**Task brief:** Set down each line of the listing exactly as it reads.

**Material provided:**
------------

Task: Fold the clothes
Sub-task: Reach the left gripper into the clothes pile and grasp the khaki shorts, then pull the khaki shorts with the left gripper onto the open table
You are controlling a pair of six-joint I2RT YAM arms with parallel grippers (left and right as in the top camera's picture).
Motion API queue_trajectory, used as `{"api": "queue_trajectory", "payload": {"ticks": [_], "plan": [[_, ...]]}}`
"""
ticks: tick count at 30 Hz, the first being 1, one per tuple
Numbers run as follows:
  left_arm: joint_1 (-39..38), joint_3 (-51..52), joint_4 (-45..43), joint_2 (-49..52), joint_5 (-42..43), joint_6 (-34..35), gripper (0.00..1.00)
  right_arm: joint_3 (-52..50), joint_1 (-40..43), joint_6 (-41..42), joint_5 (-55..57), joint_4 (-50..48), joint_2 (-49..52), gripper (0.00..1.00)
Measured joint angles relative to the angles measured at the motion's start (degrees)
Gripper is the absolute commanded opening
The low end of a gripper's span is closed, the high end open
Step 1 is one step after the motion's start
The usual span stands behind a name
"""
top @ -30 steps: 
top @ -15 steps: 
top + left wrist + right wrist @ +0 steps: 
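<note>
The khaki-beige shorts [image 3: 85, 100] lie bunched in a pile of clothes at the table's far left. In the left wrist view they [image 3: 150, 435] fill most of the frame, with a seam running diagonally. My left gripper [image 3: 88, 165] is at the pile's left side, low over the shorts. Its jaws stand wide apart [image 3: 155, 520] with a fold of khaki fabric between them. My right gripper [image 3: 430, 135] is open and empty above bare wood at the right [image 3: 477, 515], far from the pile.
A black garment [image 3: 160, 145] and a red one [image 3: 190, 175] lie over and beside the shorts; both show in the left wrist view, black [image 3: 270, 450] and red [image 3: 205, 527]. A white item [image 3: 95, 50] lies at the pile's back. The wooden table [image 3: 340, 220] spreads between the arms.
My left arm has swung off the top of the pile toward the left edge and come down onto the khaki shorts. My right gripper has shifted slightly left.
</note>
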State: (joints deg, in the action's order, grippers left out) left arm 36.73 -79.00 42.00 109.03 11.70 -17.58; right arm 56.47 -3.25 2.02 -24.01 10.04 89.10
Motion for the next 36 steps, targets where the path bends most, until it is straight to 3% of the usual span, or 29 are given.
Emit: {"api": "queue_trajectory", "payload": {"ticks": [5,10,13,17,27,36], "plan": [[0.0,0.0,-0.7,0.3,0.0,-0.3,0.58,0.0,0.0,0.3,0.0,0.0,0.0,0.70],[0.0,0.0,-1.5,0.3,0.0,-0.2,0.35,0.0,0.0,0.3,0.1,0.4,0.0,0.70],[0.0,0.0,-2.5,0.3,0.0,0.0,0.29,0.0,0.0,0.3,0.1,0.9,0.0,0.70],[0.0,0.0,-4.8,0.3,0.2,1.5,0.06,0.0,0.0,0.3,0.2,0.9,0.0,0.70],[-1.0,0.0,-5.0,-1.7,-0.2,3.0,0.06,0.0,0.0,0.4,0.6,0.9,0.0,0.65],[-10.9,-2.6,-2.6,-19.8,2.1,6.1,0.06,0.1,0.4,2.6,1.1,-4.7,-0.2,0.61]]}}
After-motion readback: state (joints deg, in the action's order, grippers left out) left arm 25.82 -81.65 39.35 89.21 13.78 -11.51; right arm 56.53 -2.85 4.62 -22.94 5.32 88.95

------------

**Expected output:**
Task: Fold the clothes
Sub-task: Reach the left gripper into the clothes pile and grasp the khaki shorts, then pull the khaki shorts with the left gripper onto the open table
You are controlling a pair of six-joint I2RT YAM arms with parallel grippers (left and right as in the top camera's picture).
Motion API queue_trajectory, used as `{"api": "queue_trajectory", "payload": {"ticks": [_], "plan": [[_, ...]]}}`
"""
ticks: tick count at 30 Hz, the first being 1, one per tuple
Numbers run as follows:
  left_arm: joint_1 (-39..38), joint_3 (-51..52), joint_4 (-45..43), joint_2 (-49..52), joint_5 (-42..43), joint_6 (-34..35), gripper (0.00..1.00)
  right_arm: joint_3 (-52..50), joint_1 (-40..43), joint_6 (-41..42), joint_5 (-55..57), joint_4 (-50..48), joint_2 (-49..52), gripper (0.00..1.00)
Measured joint angles relative to the angles measured at the motion's start (degrees)
Gripper is the absolute commanded opening
The low end of a gripper's span is closed, the high end open
Step 1 is one step after the motion's start
The usual span stands behind a name
"""
top @ -30 steps: 
top @ -15 steps: 
top + left wrist + right wrist @ +0 steps: 
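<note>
The khaki-beige shorts [image 3: 85, 100] lie bunched in a pile of clothes at the table's far left. In the left wrist view they [image 3: 150, 435] fill most of the frame, with a seam running diagonally. My left gripper [image 3: 88, 165] is at the pile's left side, low over the shorts. Its jaws stand wide apart [image 3: 155, 520] with a fold of khaki fabric between them. My right gripper [image 3: 430, 135] is open and empty above bare wood at the right [image 3: 477, 515], far from the pile.
A black garment [image 3: 160, 145] and a red one [image 3: 190, 175] lie over and beside the shorts; both show in the left wrist view, black [image 3: 270, 450] and red [image 3: 205, 527]. A white item [image 3: 95, 50] lies at the pile's back. The wooden table [image 3: 340, 220] spreads between the arms.
My left arm has swung off the top of the pile toward the left edge and come down onto the khaki shorts. My right gripper has shifted slightly left.
</note>
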State: (joints deg, in the action's order, grippers left out) left arm 36.73 -79.00 42.00 109.03 11.70 -17.58; right arm 56.47 -3.25 2.02 -24.01 10.04 89.10
Motion for the next 36 steps, targets where the path bends most, until it is straight to 3% of the usual span, or 29 are given.
Emit: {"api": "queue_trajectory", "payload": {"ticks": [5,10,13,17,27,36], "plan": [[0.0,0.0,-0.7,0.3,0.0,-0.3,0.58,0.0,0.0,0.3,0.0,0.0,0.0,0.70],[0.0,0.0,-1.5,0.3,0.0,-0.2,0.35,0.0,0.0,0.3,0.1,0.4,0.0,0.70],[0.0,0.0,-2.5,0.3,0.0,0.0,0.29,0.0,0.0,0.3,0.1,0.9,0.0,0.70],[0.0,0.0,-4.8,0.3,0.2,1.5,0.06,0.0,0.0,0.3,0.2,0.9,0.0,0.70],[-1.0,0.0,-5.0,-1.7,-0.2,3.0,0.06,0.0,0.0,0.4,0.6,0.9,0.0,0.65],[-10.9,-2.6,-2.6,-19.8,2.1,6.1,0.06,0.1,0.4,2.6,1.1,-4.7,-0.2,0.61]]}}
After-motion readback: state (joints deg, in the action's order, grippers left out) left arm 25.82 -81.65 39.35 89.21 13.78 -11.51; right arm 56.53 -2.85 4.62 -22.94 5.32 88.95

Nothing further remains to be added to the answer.